Durante la ocupación, la gente cocinaba en hogueras alimentadas con madera y recolectaba agua de la lluvia y los arroyos cercanos a sus casas; antes de beberla la hervían. Fueron tiempos complicados. A Rediet le cuesta recordarlos. Ella, que apenas salió de casa porque su madre no quería que lo hiciera, se refugió en la fe para sobrellevarlos y rezaba a todas horas. En este contexto cumplió 22 años.
En enero pudo retomar la carrera de Administración del Territorio e Inspección, aunque no en la Universidad de Weldiya, donde había vuelto tras el cierre de las instalaciones causado por la pandemia de covid-19. El TPLF destrozó el campus de este centro de educación superior y el alumnado fue reubicado en otras universidades de la región. A Rediet la destinaron a la de Injibara, una población al sur del lago Tana que había quedado al margen del conflicto. Tomó dos autobuses y tardó 15 horas en llegar desde Weldiya por las escabrosas carreteras del altiplano etíope.
Rediet cursó el primer semestre del último curso de su carrera en Injibara. Allí se reencontró con algunos compañeros que se sorprendieron por su pérdida de peso, consecuencia del estrés y la falta de alimento durante la ocupación. Cursaron el semestre de forma intensiva, con clases por la mañana y por la tarde, para recuperar el tiempo robado por la guerra. No fue fácil para ella estar alejada de su familia porque apenas había estado con ella tras la liberación de Weldiya. Sin embargo, mantuvo su impecable expediente y sacó notas excelentes en todas las asignaturas que hizo.

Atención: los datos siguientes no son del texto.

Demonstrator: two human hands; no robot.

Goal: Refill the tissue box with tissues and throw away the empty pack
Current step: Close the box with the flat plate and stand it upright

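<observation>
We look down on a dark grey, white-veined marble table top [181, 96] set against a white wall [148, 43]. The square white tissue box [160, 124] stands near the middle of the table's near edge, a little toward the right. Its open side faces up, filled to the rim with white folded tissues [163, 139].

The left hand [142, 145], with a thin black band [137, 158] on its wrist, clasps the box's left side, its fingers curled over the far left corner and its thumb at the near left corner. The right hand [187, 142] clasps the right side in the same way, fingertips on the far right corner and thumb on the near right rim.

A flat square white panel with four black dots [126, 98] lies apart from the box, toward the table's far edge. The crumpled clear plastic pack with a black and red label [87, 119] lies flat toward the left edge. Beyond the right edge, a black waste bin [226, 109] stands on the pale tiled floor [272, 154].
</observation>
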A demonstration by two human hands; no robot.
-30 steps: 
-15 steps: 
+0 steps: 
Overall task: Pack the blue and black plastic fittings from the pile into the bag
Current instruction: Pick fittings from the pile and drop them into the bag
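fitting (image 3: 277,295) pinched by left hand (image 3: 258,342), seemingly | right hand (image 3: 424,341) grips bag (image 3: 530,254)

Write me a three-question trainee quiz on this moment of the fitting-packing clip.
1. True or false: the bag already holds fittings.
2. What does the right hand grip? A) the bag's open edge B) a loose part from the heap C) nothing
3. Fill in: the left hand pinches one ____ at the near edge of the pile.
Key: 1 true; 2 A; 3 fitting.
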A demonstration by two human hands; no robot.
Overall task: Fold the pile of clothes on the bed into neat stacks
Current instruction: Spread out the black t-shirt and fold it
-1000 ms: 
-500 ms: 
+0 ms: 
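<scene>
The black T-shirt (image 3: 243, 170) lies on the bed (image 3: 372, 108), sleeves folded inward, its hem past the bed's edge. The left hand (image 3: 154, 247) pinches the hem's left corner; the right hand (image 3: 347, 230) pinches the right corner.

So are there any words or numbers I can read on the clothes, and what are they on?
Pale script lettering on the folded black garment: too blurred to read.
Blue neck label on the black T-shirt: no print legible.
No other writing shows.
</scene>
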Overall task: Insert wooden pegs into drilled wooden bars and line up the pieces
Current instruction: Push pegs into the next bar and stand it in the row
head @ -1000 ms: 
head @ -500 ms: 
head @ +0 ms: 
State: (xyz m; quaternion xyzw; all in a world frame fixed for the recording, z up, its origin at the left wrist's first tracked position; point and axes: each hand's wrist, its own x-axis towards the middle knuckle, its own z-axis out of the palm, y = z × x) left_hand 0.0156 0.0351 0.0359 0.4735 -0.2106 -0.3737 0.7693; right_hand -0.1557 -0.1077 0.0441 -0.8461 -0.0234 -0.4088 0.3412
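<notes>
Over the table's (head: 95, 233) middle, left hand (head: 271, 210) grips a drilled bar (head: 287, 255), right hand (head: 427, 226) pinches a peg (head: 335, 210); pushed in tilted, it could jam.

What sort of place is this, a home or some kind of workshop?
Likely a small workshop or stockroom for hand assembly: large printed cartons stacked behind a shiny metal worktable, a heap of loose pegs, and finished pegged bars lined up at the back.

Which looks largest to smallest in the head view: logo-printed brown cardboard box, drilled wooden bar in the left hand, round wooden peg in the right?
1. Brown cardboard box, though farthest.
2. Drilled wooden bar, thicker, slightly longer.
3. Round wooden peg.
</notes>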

En abril regresó a Weldiya y ahora está cursando el último semestre en la universidad de su población natal, que fue reacondicionada durante los meses que ella estudió en Injibara. Este verano acabará la carrera y llegará al final de un camino que no ha estado exento de complicaciones.
El año pasado Unicef indicó que en Tigray 1,4 millones de menores no iban a clase desde marzo de 2020, cuando las escuelas cerraron por la covid-19
—¿Qué te gustaría hacer después de acabar la carrera? ¿Qué esperas del futuro?
—No espero que el futuro me traiga nada, sino que lo cree yo misma. Me gustaría contribuir al desarrollo de mi comunidad. Por eso quiero seguir estudiando. Aunque es complicado, mi plan es estudiar fuera, en una universidad con reputación, para avanzar profesional y personalmente, y estar mejor preparada para ayudar a las niñas necesitadas de mi comunidad.
A finales de marzo, el Gobierno y el TPLF, retirado en su región, pactaron una tregua humanitaria para facilitar la entrada de ayuda y suministros en un Tigray devastado tras 17 meses de guerra. Allí es difícil medir el impacto en la educación que ha tenido el conflicto porque el acceso de organizaciones no gubernamentales y periodistas es muy limitado. Hace un año, Unicef apuntaba que 1,4 millones de menores de edad no iban a clase desde marzo de 2020. La situación no ha mejorado desde entonces, por lo que es probable que ahora lleven más de dos años sin recibir una sola lección. En las zonas de Afar que fueron ocupadas por el TPLF, el Ministerio de Educación ha calculado que 65 escuelas fueron destrozadas completamente y 138 parcialmente.